The number of U.S. auto dealerships will remain the same for the next five to 10 years, according to an updated study released during the NADA Show.
That's welcome news after an earlier version of the study, three years ago, concluded that the number would decline by nearly 10 percent to 16,500 stores by 2025.
According to "The Dealership of Tomorrow 2.0: America's Car Dealers Prepare for Change," the industry's 18,000 dealerships will remain steady through the late 2020s, despite threats to retailing such as autonomous vehicles and electric cars.
The new study found that those threats are less worrisome than they appeared in the first study, the "Dealership of Tomorrow: 2025" report that was released in January 2017.

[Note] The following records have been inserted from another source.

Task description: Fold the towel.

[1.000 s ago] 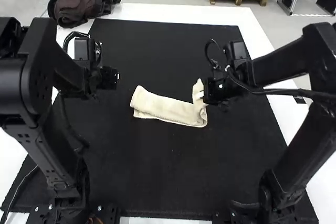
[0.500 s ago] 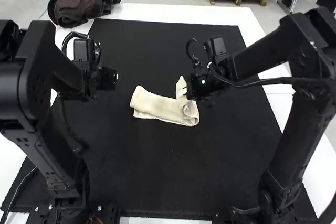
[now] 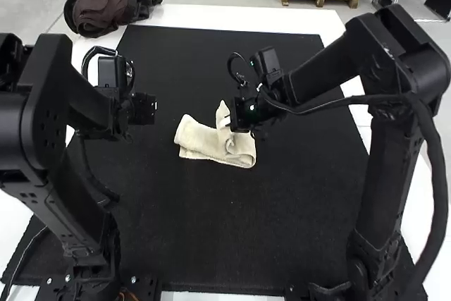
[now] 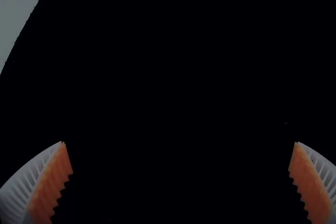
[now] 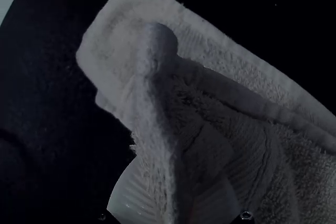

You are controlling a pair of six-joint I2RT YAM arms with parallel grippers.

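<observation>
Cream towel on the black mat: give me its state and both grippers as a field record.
towel: cream terry, folded into a strip
surface: black flat mat
held part: one end, raised and bent back over the strip
right gripper: white ribbed fingers, shut on that end
left gripper: orange-padded fingers, open, holding nothing
fold: unfinished

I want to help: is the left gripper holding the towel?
No, the left gripper is open above the black mat, away from the towel.
</observation>
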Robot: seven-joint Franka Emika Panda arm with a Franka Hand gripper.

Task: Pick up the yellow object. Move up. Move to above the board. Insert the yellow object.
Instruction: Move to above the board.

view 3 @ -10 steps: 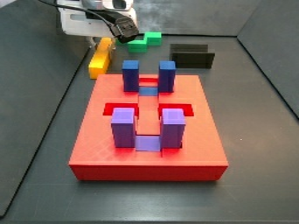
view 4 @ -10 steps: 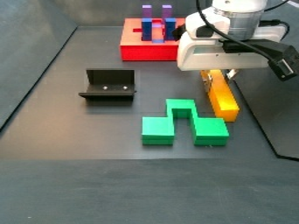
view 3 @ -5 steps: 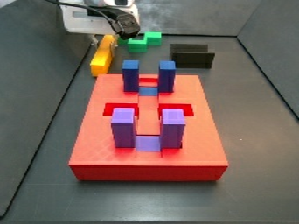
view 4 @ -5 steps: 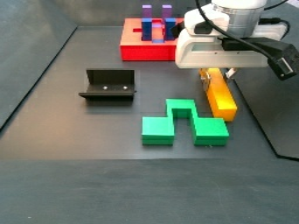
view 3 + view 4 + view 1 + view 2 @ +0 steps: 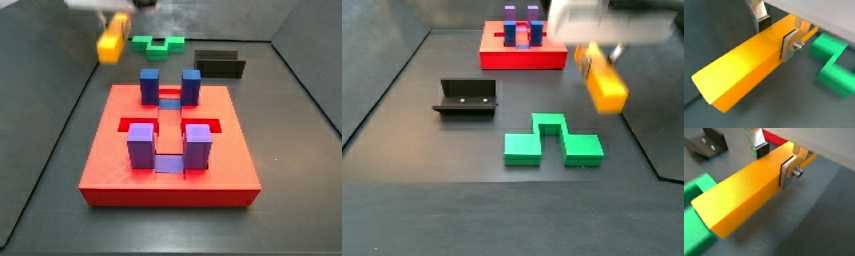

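Note:
My gripper [image 5: 776,34] is shut on the yellow object [image 5: 751,65], a long yellow-orange bar, near one of its ends; both wrist views show a pad [image 5: 789,173] pressed on each long side. In both side views the bar [image 5: 112,40] hangs in the air, clear of the floor, under the blurred gripper [image 5: 596,48]. The board [image 5: 120,170], a red square with slots and blue and purple posts, lies apart from the bar; it also shows in a side view [image 5: 523,58]. The bar [image 5: 601,82] is off to the board's side, not over it.
A green notched block [image 5: 549,142] lies on the floor near and below the bar, and also shows in a wrist view [image 5: 834,60]. The dark fixture [image 5: 466,98] stands further off. Dark walls enclose the floor.
The gripper has risen with the yellow bar, which has left the floor beside the green block. The gripper is motion-blurred now. Nothing else moved.

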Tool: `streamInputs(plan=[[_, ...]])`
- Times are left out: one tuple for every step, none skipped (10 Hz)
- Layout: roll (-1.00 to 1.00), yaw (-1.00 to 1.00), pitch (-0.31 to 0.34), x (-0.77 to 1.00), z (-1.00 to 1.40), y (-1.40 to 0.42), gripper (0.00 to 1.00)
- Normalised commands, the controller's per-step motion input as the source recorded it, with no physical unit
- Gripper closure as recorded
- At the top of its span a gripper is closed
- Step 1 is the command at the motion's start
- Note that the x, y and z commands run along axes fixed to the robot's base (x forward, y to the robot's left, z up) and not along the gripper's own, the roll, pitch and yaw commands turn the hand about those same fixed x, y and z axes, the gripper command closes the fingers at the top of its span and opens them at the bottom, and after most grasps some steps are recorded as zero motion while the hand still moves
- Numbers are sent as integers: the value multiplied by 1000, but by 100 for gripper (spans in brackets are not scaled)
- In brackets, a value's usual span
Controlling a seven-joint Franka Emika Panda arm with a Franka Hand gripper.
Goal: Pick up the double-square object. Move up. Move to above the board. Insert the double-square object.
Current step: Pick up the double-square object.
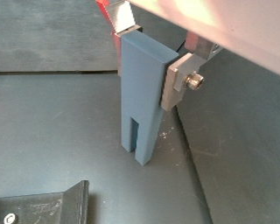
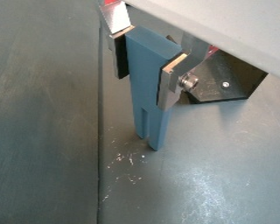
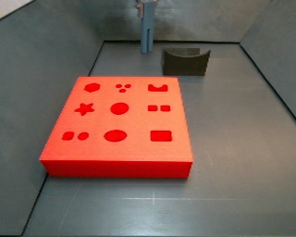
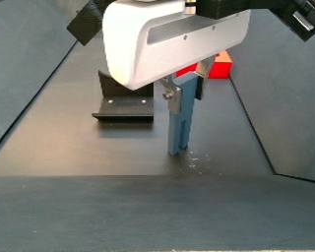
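Observation:
The double-square object [image 1: 143, 101] is a slim blue-grey peg with a lengthwise groove at its lower end. It stands upright with its lower end at the grey floor. My gripper [image 1: 149, 52] is shut on its upper part, with a silver finger [image 1: 178, 80] flat on each side. Both wrist views show this grip, also on the peg [image 2: 152, 101] by the gripper [image 2: 145, 54]. In a side view the peg [image 3: 147, 32] stands at the far end, beyond the red board [image 3: 119, 125] with its shaped cutouts. The peg [image 4: 181, 123], the gripper [image 4: 181, 94] and a corner of the board [image 4: 220, 67] show from the opposite side.
The dark fixture [image 3: 185, 61] stands on the floor between the peg and the board's far right corner; it also shows in other views [image 4: 125, 106] [image 2: 230, 79] [image 1: 43, 208]. Grey walls [image 3: 274, 83] slope up around the floor. Small scratch marks [image 2: 129, 162] lie by the peg's foot.

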Motion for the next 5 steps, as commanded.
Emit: streamInputs(plan=[[0,0,0,0,0,0,100],[0,0,0,0,0,0,100],[0,0,0,0,0,0,100],[0,0,0,0,0,0,100],[0,0,0,0,0,0,100]])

Both projects were commissioned by NADA.
Glenn Mercer, author of both studies, said he found more reason to be optimistic about dealerships' futures and advises dealers not to panic about the many changes that are coming.
"But be prepared for a flat and possibly declining sales environment in a downturn, and really rethink your cost basis and operational readiness," Mercer advised dealers in an interview with Automotive News on Sunday.
Mercer found that store numbers are not declining as originally forecast because automakers don't want to cut dealerships and new brands are emerging. However, he noted that the number of dealership owners has been declining — from about 10,000 owners prior to the Great Recession to about 7,700 today.
The new study predicts that the number of owners could fall to 6,250 by the end of this decade.
Mercer warned that dealerships still need to keep an eye on four areas of change in personal transportation: autonomous vehicles, electric vehicles, connected cars and ride-hailing. Only a few years ago, the rise of those concepts represented a doomsday scenario for some auto retailers. But that anxiety has cooled in the past few years, Mercer said.
A more immediate threat may be the industry's plateau in new-vehicle sales. Mercer advised that dealers shift their strategy from volume to profitability, streamline vendors and find a way to boost the number of vehicle sales by salesperson — a figure that has stayed at about 10 sales a month since 1985.
"We have to crack the code on this one," Mercer said. "We just can't really afford to just say that's the way it is."